*TASK OBJECTIVE:*
Write out the entries below exactly, but only from the line containing "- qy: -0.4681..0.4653" through the line containing "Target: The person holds", and without the pictures.

*MATERIAL TO PROCESS:*
..........

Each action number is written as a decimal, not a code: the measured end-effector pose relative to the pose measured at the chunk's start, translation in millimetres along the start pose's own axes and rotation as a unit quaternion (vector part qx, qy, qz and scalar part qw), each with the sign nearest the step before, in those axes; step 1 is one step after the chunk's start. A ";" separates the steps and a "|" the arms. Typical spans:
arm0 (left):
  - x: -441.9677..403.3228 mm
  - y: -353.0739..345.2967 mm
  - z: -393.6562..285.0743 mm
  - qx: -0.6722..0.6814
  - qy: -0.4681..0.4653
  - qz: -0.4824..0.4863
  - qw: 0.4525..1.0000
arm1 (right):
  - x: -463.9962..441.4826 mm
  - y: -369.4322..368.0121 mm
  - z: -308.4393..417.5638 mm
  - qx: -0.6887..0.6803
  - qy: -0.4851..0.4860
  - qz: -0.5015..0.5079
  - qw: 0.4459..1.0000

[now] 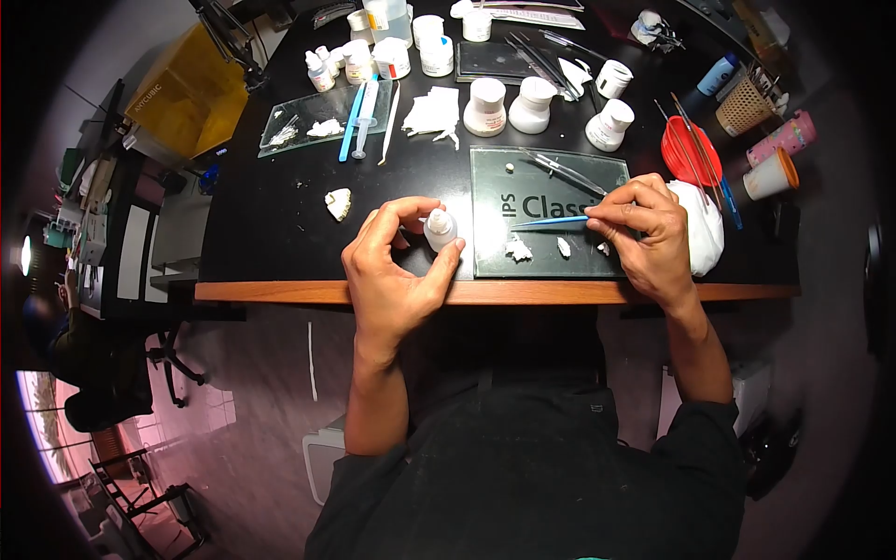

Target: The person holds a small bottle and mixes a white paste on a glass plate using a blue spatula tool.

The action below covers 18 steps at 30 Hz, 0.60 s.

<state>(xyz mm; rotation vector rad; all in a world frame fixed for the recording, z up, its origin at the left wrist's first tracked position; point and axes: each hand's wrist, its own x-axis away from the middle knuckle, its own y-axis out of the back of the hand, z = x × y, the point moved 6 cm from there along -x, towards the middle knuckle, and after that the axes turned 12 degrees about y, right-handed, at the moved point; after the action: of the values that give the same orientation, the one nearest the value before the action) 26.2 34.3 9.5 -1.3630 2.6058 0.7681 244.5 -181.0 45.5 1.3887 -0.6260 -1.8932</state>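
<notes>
White in the curled grip of the left hand (387,261), the bottle (440,231) is just left of the slab (492,182); whether its base touches the table (271,219) is hidden. It should be light and rather slippery, best held round its sides. Over the slab, likely brittle glass, the right hand (644,235) pinches a slim blue tool (553,222), probably light and stiff.
</notes>
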 end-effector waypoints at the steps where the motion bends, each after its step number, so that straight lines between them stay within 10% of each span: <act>1: 0.2 -0.1 0.2 -0.005 0.006 0.008 1.000 | 0.6 -0.4 -0.9 0.000 -0.001 0.006 1.000; 18: -0.8 -0.3 -1.3 -0.014 0.008 0.006 1.000 | 20.9 9.6 47.4 -0.031 0.030 -0.068 0.997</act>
<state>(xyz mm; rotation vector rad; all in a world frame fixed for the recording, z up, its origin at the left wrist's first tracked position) 27.1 34.1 10.8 -1.3667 2.6280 0.8017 198.0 -204.2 54.2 1.4757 -0.4501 -1.9505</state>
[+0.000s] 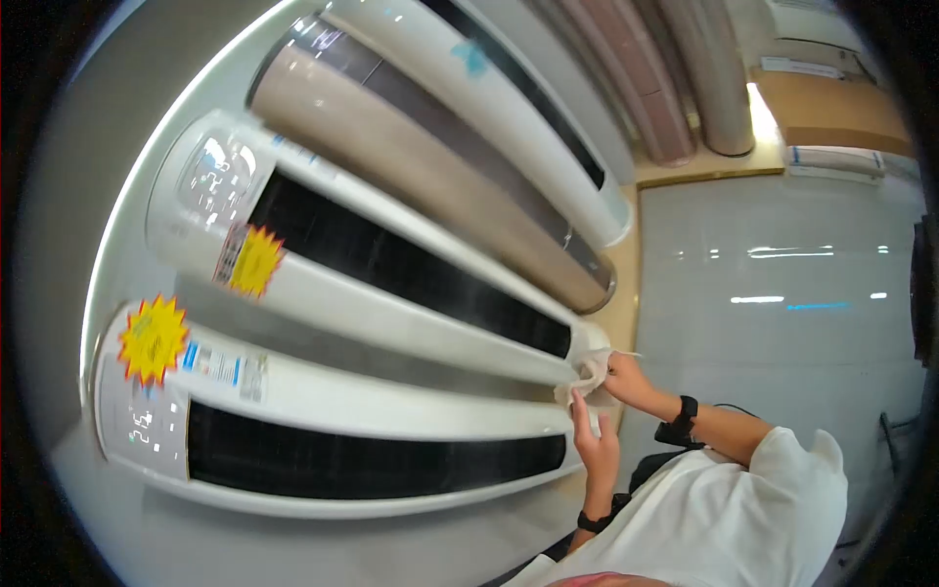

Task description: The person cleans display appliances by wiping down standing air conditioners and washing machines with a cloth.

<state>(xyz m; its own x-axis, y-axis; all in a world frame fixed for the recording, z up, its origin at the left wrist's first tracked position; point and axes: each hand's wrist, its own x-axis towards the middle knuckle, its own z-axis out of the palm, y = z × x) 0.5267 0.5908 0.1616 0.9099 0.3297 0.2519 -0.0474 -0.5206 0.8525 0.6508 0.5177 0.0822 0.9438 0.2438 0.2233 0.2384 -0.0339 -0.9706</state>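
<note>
The view is turned sideways, with the tops of the tall units toward the left. A crumpled beige cloth (584, 377) is bunched between my two hands, by the lower ends of two white floor-standing air conditioners. My right hand (629, 380), the upper one in the picture, is closed on the cloth. Just below it, my left hand (598, 442) grips the cloth's near side, its fingers partly extended. The nearer white air conditioner (333, 411) and the second white air conditioner (342, 298) each have a long black front panel and a lit display. Dark bands circle both wrists.
Yellow starburst tags (154, 339) mark the white units. Beyond them stand a beige-brown unit (421, 161) and another white unit (518, 127). A pinkish column unit (646, 78) is farther off. The units rest on a pale wooden platform (626, 264) beside a shiny grey floor (763, 235).
</note>
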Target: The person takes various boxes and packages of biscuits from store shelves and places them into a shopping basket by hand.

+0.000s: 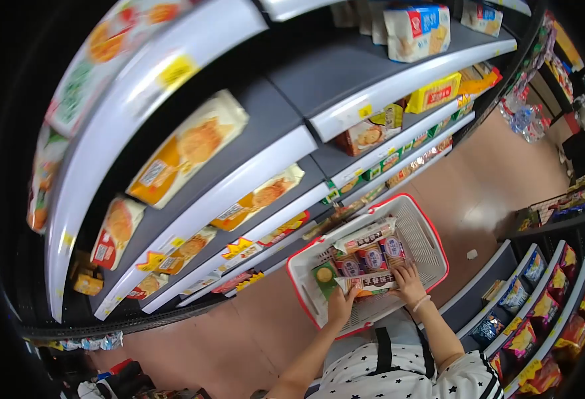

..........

*RESULT FOR THIS TASK:*
  - qy: -0.4681..0.4653
  - qz: -0.4824..0.4863
  - qw: 0.4525..1.0000
arm1 (right):
  - x: -463.9962..441.4826 mm
  - y: -369.4322..368.0121 mm
  - z: -308.4393..417.5638 mm
  - qx: -0.6887..0.6803
  - qy: -0.4851..0.4860
  - qz: -0.5015..0.5079
  - qw: 0.4459..1.0000

[now] 

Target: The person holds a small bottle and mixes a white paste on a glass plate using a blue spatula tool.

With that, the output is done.